**Task description**
Below are entries; output exactly the lines from the one with "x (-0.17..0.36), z" to the one with "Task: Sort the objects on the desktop", both included, and nothing else.

** Opening Task input block **

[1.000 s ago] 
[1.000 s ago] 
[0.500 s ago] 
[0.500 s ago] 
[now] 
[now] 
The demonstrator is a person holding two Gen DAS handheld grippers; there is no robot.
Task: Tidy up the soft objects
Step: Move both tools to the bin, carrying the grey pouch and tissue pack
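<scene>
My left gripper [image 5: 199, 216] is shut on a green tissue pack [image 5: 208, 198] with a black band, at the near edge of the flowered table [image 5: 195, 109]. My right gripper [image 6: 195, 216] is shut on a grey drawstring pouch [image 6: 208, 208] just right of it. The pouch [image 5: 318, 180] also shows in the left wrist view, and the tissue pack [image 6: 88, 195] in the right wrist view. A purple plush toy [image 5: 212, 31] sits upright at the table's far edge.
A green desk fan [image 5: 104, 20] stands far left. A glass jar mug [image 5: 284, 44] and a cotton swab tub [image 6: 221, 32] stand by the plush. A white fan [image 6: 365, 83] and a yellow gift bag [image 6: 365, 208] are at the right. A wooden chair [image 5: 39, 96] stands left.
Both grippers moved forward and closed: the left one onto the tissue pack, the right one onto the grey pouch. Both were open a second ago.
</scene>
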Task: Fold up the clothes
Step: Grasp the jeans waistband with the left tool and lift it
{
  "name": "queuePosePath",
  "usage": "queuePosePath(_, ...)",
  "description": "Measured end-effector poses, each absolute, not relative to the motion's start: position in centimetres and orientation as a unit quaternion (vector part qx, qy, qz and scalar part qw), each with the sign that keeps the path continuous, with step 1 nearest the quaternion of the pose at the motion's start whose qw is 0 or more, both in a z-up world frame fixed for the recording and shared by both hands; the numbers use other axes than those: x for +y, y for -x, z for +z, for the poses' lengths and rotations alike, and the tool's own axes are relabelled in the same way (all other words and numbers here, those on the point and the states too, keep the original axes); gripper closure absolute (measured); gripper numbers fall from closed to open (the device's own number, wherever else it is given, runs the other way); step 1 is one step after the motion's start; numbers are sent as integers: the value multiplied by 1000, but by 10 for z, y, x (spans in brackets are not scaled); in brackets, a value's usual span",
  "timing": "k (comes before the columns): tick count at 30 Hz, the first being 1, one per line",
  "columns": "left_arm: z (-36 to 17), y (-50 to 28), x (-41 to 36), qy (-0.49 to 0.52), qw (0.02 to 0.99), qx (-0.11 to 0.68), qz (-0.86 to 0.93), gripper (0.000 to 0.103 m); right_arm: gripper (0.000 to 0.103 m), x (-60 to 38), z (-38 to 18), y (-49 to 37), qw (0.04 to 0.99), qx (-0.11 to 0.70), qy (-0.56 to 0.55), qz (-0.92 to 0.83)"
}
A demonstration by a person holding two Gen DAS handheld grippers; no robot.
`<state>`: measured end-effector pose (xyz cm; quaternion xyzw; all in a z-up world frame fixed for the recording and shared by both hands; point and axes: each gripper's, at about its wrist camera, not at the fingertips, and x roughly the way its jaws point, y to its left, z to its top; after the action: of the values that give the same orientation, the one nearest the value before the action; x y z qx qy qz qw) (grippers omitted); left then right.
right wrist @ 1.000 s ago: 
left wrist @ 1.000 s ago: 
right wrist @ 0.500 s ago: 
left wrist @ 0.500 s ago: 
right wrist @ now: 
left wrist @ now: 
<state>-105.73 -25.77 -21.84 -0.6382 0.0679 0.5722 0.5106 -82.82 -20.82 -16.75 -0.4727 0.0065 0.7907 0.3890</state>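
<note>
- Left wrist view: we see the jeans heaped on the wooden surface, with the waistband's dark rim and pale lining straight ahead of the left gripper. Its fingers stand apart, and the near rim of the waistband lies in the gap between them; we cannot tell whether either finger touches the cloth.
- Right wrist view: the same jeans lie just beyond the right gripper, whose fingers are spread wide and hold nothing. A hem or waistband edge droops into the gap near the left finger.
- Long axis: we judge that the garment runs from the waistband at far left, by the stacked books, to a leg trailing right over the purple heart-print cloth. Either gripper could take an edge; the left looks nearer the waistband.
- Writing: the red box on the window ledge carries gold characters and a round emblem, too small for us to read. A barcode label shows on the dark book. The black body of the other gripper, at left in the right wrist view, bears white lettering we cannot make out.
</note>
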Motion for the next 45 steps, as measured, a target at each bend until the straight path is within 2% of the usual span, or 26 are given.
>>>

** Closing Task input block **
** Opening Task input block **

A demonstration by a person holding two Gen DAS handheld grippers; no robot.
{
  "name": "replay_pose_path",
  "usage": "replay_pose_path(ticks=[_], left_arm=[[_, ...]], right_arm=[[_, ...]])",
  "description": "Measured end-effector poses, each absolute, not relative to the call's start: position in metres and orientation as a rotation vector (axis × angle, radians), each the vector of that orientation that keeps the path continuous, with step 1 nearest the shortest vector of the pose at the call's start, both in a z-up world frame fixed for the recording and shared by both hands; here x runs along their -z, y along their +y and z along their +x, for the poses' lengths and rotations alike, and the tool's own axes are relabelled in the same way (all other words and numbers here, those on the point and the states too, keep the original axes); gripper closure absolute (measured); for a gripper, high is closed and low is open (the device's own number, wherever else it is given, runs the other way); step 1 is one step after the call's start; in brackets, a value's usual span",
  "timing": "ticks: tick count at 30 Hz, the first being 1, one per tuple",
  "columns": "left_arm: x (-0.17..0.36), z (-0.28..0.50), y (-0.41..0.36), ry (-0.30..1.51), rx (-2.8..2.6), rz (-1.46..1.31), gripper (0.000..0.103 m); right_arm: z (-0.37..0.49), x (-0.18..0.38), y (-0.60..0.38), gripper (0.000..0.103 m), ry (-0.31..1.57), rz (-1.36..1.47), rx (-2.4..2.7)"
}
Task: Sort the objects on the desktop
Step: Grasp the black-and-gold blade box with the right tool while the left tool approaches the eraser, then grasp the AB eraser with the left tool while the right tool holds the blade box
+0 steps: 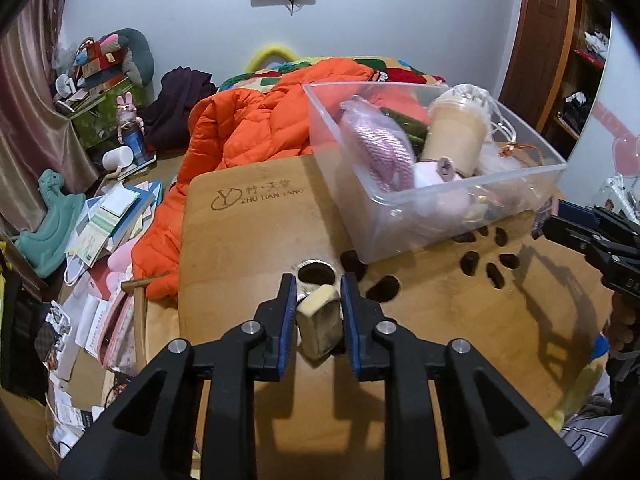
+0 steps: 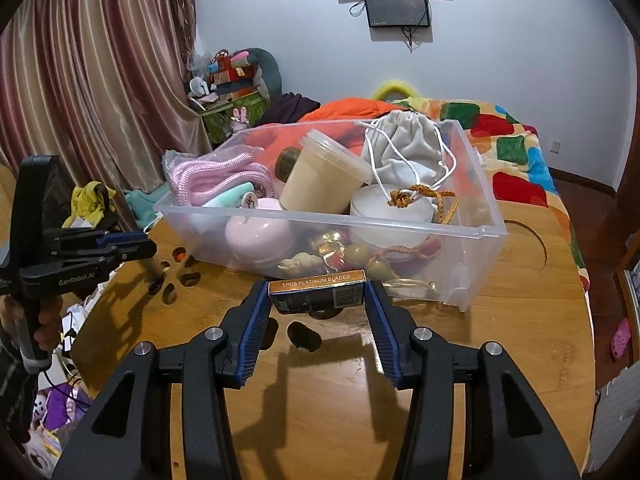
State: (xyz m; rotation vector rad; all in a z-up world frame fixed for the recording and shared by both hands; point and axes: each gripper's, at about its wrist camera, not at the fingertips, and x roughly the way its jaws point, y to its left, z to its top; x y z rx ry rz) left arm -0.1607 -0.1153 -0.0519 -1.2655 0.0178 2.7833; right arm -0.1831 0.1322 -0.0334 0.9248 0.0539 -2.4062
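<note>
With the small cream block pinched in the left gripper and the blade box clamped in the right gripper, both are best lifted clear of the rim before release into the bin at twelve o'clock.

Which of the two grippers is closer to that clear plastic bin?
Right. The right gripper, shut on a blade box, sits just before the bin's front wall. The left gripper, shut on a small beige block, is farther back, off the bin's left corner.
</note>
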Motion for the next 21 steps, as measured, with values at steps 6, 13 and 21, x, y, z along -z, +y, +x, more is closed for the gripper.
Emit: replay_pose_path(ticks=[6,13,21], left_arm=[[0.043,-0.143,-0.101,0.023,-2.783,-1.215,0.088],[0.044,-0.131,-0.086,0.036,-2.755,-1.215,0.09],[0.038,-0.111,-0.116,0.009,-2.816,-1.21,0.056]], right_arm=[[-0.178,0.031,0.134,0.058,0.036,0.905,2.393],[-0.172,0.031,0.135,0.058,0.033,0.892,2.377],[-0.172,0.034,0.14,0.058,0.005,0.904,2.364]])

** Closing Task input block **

**Output for this exercise**
  "columns": "left_arm: x (-0.17..0.36), z (-0.28..0.50), y (-0.41..0.36), ry (-0.30..1.51), rx (-2.8..2.6), rz (-1.46..1.31), gripper (0.000..0.103 m); right_arm: z (-0.37..0.49), x (-0.18..0.38), y (-0.60..0.38), gripper (0.000..0.103 m), ry (-0.31..1.57), rz (-1.36..1.47), rx (-2.4..2.7)"
}
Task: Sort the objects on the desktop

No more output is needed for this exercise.